Gauge cluster is pretty easy. Remove 6 screws, reach up under the dash and disconnect the speedometer cable and you’re good to go. Upon removal, you’ll be greeted by a rats nest of wires, and they’re all green.


I was actually prepared for this. It’s a long running joke in the IH community that someone at International harvester got a hell of a deal on bulk green wires. Curiously, once I had the dash out, all the bulbs seemed to be fine. Upon closer inspection, it turns out all the gauge illumination is handled by 2 bulbs, external to the gauges. You can see one of them in the above picture. The bulbs light up and shine in through these little semi-transparent windows on the sides of the gauges.

As you can see, they were filthy. So were the bulbs. I pulled all the gauges from the sheet metal dash plate and set about cleaning them up. I cleaned the little windows, and I cleaned all the contacts on the back. I hit the chrome rings with a wire wheel, and they cleaned up beautifully. I hit them with a little wax to keep the rust at bay for a little longer.


Once everything was cleaned up and reinstalled, I could see all by instruments at night! What a novelty. Additionally, my gas gauge now works across it’s entire range, my temp gauge now goes to the middle of the range instead of only 1/4 of the way up (I had suspected my thermostat had failed open, and added that to the “to-do” list as well), and my amp gauge gives a steady reading now instead of jumping. I guess this was a result of cleaning the contacts, as I didn’t open up the gauges at all, just cleaned everything well.
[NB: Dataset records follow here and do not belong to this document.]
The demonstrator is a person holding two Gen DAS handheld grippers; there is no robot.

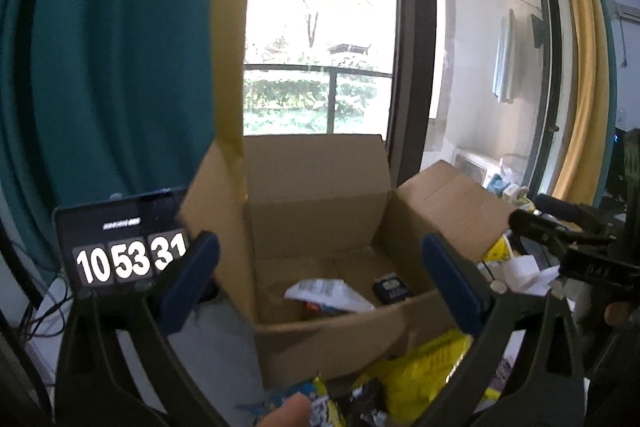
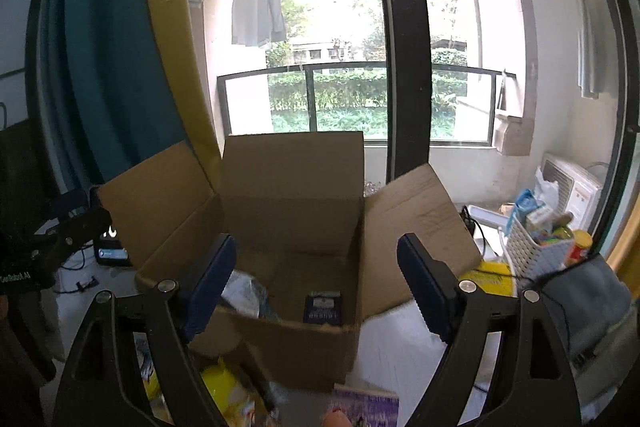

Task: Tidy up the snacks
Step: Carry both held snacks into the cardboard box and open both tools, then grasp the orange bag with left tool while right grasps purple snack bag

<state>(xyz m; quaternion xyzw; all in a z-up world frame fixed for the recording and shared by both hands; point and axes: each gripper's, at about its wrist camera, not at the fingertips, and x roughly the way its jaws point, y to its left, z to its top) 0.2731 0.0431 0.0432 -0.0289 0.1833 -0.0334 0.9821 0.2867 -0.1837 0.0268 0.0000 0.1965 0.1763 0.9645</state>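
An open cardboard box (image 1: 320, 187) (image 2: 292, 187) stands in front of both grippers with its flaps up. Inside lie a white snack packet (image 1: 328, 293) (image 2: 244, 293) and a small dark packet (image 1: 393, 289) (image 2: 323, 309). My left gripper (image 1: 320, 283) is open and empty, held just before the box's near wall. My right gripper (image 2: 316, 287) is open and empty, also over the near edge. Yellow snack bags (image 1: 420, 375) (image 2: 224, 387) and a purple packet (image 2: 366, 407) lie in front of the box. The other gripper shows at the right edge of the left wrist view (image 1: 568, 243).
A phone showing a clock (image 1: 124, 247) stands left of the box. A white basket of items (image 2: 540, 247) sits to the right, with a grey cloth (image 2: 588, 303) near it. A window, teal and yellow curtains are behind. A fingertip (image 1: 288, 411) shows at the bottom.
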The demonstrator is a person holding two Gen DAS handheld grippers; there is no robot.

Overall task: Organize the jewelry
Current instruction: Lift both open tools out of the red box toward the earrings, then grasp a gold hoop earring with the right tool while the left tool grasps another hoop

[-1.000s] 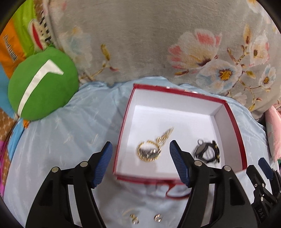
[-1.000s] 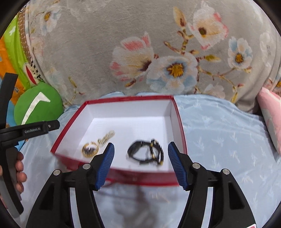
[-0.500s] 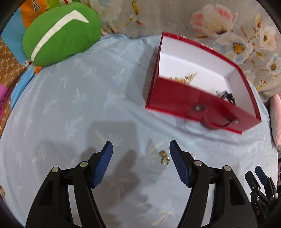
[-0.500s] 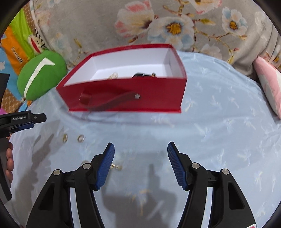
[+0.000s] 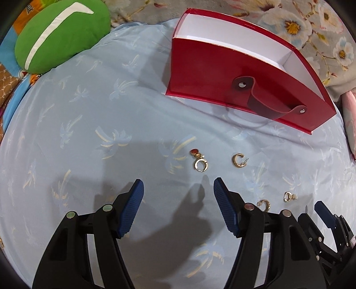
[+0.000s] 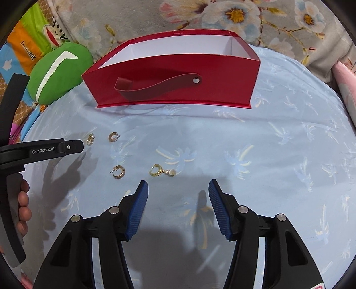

Those last two projects directly related to my quality of life as the driver of the Scout, but the last one was just done on a whim. I had some leftover paint from my recent moped restoration, so I figured why not pull off the nasty, rusty rear bumper and have a go at it. This is the very first part of this project that wasn’t a mechanical fix or improvement, and wasnt, just cleaning something, and wasn’t a half-assed temporary improvement like the seat covers. This was actually done “right”, and I have no intentions of redoing it in the future.


Here she is, fresh off the Scout

After a couple of hours with the sander and wire wheels, it was ready for priming and sanding.


And here we are back at home on the rear.


There is now precisely ONE part of my Scout that looks halfway decent.

Media blasting would have been a lot quicker and easier, and the hours working on the bumper in 90 degree heat were not a lot of fun, but it was EXTREMELY rewarding to watch the rust come off and see the fruits of my labor once it was reinstalled. More importantly, it gave me the confidence to move forward with some other pieces. For now, I’ll stick to things that will end up black or silver, so I can still avoid having to pick a color to paint this beast. Besides, I’d imagine painting all the body colored items should be done at roughly the same time.

So, this is where she stands now. More comfortible to drive, and looking slightly better. I have my eyes on a few more parts that should be relatively easy to strip clean and paint, including the front bumper, which isn’t nearly as bad as the rear was.